Le manque de perspectives d’évolution de carrière, la crainte d’une « pratique exclusive et isolée » ou le fait de ne pouvoir facilement changer de lieu d’exercice rebutent toujours une partie de la jeune génération.
D’autant que le niveau de revenus moyens, les contraintes administratives et les relations parfois difficiles avec l’assurance-maladie ne contribuent guère à rendre la médecine générale « sexy ». Ce n’est pas un hasard si la mutation de la médecine générale libérale vers des structures d’exercice regroupé et pluridisciplinaire s’accélère et fait désormais consensus.
Enfin, l’inflation de nouveaux titres contribue à la fragmentation de la discipline. En réalité, de nombreux internes de médecine générale ne pratiquent...jamais la médecine générale car ils se spécialisent immédiatement en médecine d’urgence, en gériatrie ou ailleurs. Selon une enquête actuellement menée par l’Observatoire national de la démographie des professions de santé (ONDPS), entre 30 et 35 % des internes de médecine générale à Paris, s’inscrivent dans un diplôme complémentaire (DESC) de médecine d’urgence. Ce chiffre est deux fois moindre en province. Tous ces internes ne deviendront pas urgentistes mais on assiste à une dispersion des omnipraticiens dans diverses disciplines.
Où sont-ils passés ?
Faut-il s’alarmer ? Emmanuel Bagourd, président de l’Intersyndicale nationale autonome représentative des internes de médecine générale (ISNAR-IMG) relativise le déficit d’installations libérales constaté par l’Ordre. « Si seulement 4 900 internes sur 12 600 formés se sont installés en ville, en salariat ou font du remplacement, que sont devenus tous les autres ? », glisse-t-il. En fait, de nombreux postes ouverts n’ont pu être pourvus pour la simple raison qu’il y avait moins de candidats que de postes entre 2004 et 2008. Ce qui repose le problème de l’attractivité insuffisante de cette discipline et de son exercice libéral.

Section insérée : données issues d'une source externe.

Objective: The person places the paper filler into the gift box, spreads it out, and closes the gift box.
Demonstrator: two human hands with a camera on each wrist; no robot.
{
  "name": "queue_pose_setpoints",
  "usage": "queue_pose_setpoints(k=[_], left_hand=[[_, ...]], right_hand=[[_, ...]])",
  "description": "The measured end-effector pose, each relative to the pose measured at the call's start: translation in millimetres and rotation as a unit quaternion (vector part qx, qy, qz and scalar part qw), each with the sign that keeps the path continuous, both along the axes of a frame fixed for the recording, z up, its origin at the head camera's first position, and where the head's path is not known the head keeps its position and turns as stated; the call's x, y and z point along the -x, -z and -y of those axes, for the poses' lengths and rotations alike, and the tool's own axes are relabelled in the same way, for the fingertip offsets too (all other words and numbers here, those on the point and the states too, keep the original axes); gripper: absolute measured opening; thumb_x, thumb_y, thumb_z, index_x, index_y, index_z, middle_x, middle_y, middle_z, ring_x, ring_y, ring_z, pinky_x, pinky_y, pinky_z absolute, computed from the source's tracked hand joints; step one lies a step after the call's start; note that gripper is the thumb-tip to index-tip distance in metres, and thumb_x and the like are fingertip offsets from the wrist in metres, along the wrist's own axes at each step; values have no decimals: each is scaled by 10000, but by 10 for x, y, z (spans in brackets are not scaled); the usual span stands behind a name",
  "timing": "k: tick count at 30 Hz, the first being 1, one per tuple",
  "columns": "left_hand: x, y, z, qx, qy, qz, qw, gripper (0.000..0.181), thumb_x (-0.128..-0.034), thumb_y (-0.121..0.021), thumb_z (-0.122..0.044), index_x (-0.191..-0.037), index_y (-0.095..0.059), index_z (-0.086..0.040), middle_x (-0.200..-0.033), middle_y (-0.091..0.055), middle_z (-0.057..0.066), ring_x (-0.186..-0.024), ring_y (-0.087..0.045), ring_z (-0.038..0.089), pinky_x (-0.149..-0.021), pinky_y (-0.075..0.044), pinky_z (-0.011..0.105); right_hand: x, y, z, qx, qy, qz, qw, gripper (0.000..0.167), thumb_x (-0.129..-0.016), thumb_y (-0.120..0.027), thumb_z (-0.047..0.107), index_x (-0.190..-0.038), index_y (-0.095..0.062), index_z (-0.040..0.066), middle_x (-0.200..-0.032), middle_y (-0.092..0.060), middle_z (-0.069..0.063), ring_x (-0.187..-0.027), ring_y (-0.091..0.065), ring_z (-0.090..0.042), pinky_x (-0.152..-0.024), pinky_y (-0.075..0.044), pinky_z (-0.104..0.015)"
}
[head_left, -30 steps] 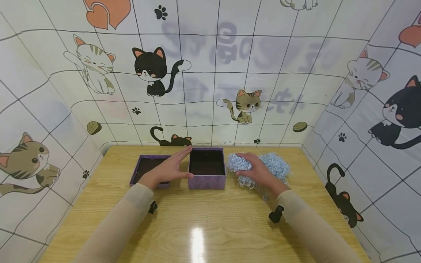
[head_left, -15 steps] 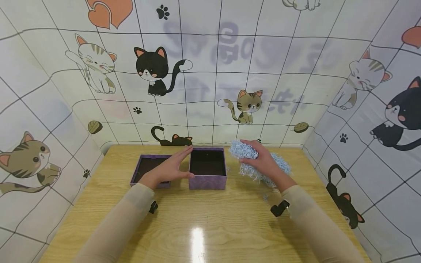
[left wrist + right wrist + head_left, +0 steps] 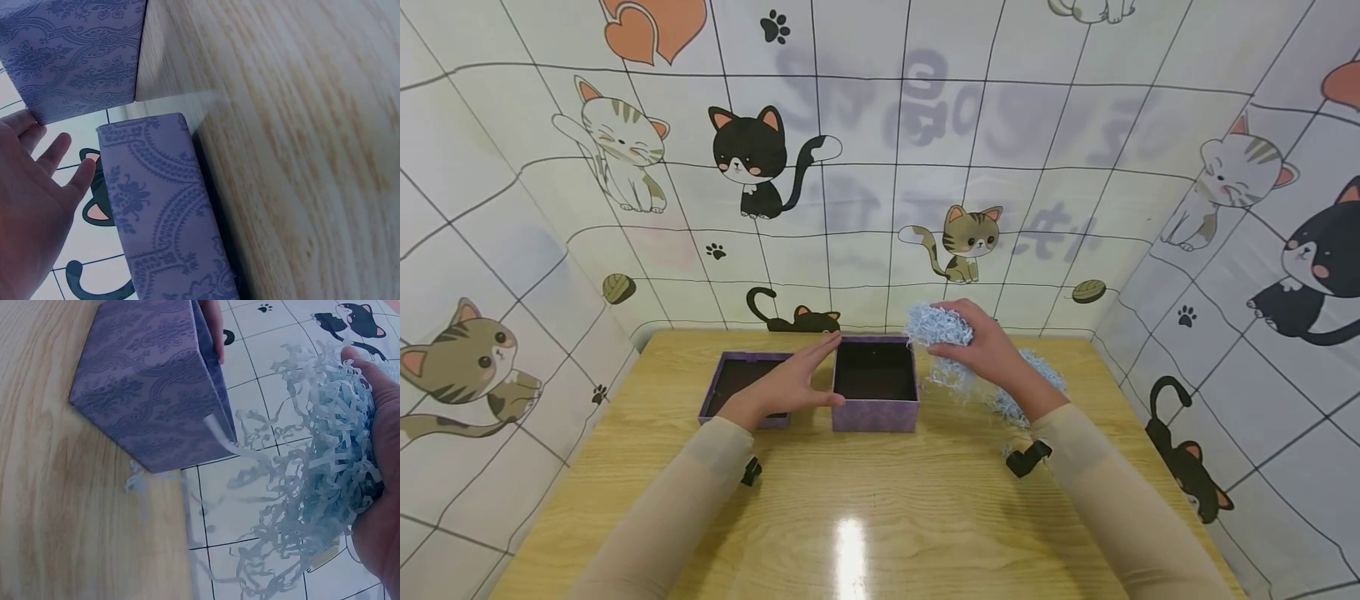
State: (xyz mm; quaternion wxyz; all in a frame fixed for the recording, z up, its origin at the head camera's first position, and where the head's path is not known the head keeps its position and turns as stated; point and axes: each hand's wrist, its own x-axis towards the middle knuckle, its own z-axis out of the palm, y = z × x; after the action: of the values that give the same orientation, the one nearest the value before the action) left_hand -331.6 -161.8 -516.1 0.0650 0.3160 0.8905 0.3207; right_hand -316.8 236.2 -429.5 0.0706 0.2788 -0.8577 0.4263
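Note:
A purple patterned box (image 3: 875,416) with a dark interior stands uncovered in the middle of the table. My left hand (image 3: 784,387) rests at its left side, thumb and fingers spread, with the fingertips touching the box wall (image 3: 75,69) in the left wrist view. Up at the box's right rear corner, my right hand (image 3: 992,350) grips a clump of light blue shredded paper (image 3: 938,325). Loose strands trail from that clump (image 3: 340,444) in the right wrist view. More shredded paper (image 3: 1011,407) lies on the table under the right forearm, partly hidden.
The shallow purple lid (image 3: 730,380) lies inside up, left of the box and partly behind the left hand. A small paper scrap (image 3: 1006,450) is near the right wrist. A cat-printed backdrop (image 3: 865,250) rises behind the wooden table (image 3: 872,492).
My right hand has lifted the clump of shredded paper from the pile and moved it up and left to the box's right edge. The left hand has stayed in place.

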Motion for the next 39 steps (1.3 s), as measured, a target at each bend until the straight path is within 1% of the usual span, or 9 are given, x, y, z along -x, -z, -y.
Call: queue_pose_setpoints(k=[5,8,12,17,21,27,33,37,39], left_hand=[[8,2,7,-8,4,-11,10000,1211,-902,-802,-741,-1803,-148,-266,-1868,-92,3,-1698,-133,310,-1279,-277,684],[2,-8,7,-8,-6,27,10000,1206,-904,-808,-730,-1802,-150,-265,-1865,-71,-52,-1699,-128,307,-1284,-273,679],[-19,-22,7,-2,-18,92,10000,1207,-901,-809,-734,-1801,-139,-290,-1851,-46,-122,-1701,-122,307,-1287,-263,680],[-15,-15,7,72,-40,84,9999,1213,-890,-796,-765,-1799,-125,-323,-1843,-40,-141,-1701,-126,298,-1289,-262,676],[-1,-1,10,59,-15,14,10000,1216,-893,-806,-750,-1802,-141,-290,-1853,-62,-102,-1700,-130,304,-1290,-260,676],[-12,-13,5,78,-52,56,9999,1210,-896,-800,-752,-1801,-135,-304,-1855,-69,-78,-1699,-132,317,-1289,-259,681],[-23,-29,-13,146,-68,55,9999,1232,-902,-779,-769,-1803,-140,-220,-1860,-87,81,-1689,-154,386,-1290,-258,679],[-15,-39,-10,106,-100,134,9998,1230,-898,-783,-769,-1804,-117,-272,-1860,-77,56,-1690,-158,368,-1279,-273,691],[-13,-45,-4,45,-83,150,9998,1222,-900,-791,-758,-1804,-105,-304,-1862,-77,36,-1691,-156,362,-1269,-279,708]], right_hand=[[47,-81,89,-212,-83,66,9997,688,-999,-873,317,-1614,-571,267,-1598,-553,6,-1509,-487,-284,-1184,-427,-636],[83,-126,164,-328,-150,158,9992,700,-1005,-860,372,-1627,-551,282,-1615,-531,14,-1526,-466,-280,-1197,-413,-636],[127,-179,297,-406,-282,287,9984,706,-1008,-855,387,-1630,-544,261,-1617,-525,2,-1527,-460,-285,-1208,-402,-632],[189,-179,478,-456,-420,311,9976,724,-998,-868,368,-1631,-545,228,-1600,-540,-21,-1514,-476,-288,-1214,-405,-615],[215,-117,629,-383,-522,450,9969,735,-991,-876,370,-1630,-541,227,-1608,-533,-11,-1518,-475,-276,-1221,-404,-607],[237,71,850,-505,-591,611,9951,760,-970,-877,465,-1618,-539,258,-1615,-525,22,-1522,-474,-257,-1223,-417,-591],[244,254,960,-736,-693,802,9916,779,-965,-884,461,-1619,-540,215,-1615,-529,-25,-1514,-485,-285,-1228,-419,-579],[241,313,990,-912,-762,884,9890,790,-958,-892,460,-1618,-542,204,-1620,-526,-25,-1516,-486,-281,-1225,-428,-561],[242,326,1011,-1111,-853,820,9867,789,-959,-888,469,-1616,-549,192,-1619,-536,-24,-1507,-500,-276,-1215,-444,-544]])
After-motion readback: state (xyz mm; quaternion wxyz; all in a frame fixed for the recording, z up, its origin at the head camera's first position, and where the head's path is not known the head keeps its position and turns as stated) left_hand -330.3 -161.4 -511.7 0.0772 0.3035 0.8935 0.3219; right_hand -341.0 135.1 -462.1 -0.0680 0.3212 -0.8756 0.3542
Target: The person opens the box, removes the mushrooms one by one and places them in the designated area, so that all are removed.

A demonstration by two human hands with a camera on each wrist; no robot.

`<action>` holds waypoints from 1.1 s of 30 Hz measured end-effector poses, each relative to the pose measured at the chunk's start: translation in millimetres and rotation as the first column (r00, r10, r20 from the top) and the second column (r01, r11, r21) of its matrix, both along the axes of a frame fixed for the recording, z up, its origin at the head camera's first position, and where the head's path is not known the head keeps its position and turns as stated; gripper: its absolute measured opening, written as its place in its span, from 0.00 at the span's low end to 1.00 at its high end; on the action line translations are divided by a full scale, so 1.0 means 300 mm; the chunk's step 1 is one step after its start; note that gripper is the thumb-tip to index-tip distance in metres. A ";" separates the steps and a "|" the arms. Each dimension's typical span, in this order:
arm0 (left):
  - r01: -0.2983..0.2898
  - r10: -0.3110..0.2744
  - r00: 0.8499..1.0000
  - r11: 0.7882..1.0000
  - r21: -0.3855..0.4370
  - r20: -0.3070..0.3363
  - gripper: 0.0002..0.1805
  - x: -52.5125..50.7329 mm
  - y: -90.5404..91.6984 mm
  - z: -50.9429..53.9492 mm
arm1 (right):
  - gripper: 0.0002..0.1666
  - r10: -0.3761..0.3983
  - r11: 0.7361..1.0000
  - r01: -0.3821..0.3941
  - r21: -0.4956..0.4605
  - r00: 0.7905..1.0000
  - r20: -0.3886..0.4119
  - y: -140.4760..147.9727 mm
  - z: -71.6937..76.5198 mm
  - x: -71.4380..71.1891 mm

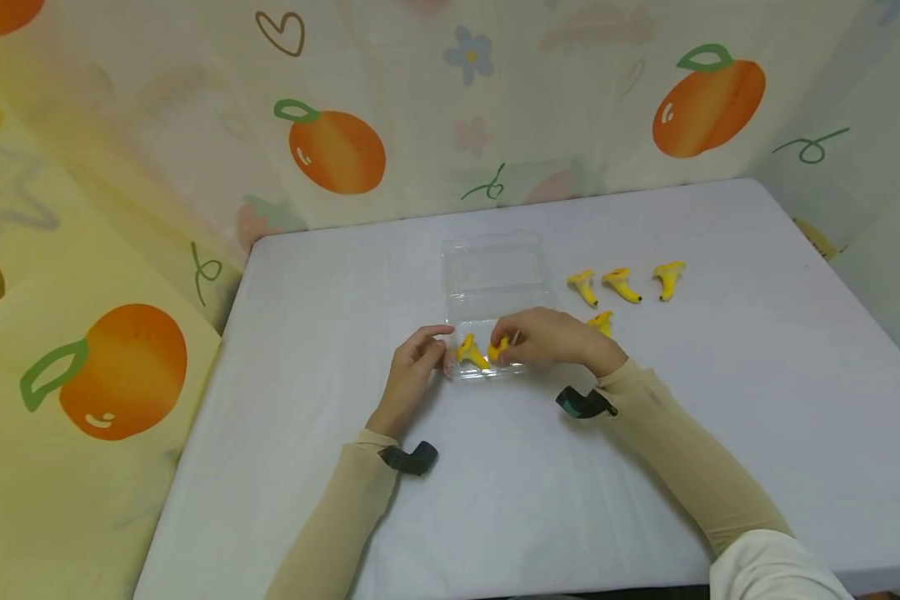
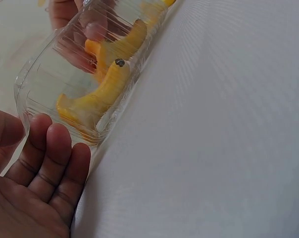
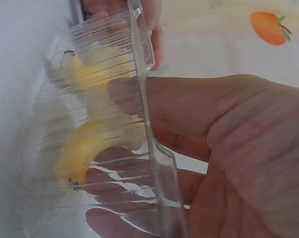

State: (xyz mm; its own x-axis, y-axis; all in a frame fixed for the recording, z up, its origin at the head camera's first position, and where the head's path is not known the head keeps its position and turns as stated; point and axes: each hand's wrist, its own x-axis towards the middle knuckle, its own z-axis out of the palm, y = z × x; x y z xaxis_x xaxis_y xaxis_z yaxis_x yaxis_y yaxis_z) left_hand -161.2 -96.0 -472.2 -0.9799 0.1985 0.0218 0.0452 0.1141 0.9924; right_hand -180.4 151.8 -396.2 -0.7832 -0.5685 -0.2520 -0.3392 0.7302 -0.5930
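Observation:
In the head view a clear plastic clamshell box lies with its lid folded back. A small toy banana, yellow with a flared end, lies in the base's left part. My right hand reaches into the base and pinches a second toy banana beside it. Through the clear wall, the right wrist view shows my thumb and fingers about that banana. My left hand is at the box's left side. Its fingertips touch the outer wall near the corner, fingers fairly straight, in the left wrist view.
Three toy bananas lie in a row right of the box. Another banana lies nearer, partly hidden behind my right hand. A white cloth covers the table; a curtain printed with oranges hangs behind.

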 end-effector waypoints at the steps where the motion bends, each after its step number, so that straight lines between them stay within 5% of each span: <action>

Par ailleurs, un nombre important d’internes des promotions 2007 et 2008 attendent de passer leur thèse. Ils disposent de 3 ans pour le faire à l’issue d’internat. Selon Emmanuel Bagourd, l’étude de l’Ordre comporte des biais. « L’installation réelle en libéral est largement sous estimée », juge-t-il.
Selon une enquête de l’ISNAR-IMG réalisée l’an dernier, seulement 20 % des internes en médecine générale avaient envie d’être salariés, 80 % souhaitant une activité libérale et mixte. Il faudra donc analyser les installations libérales à moyen terme. « Ce n’est pas tant le manque de volonté d’installation qui est en cause mais le fait qu’on ne propose pas assez de postes qui correspondent aujourd’hui aux aspirations des internes », analyse Emmanuel Bagourd.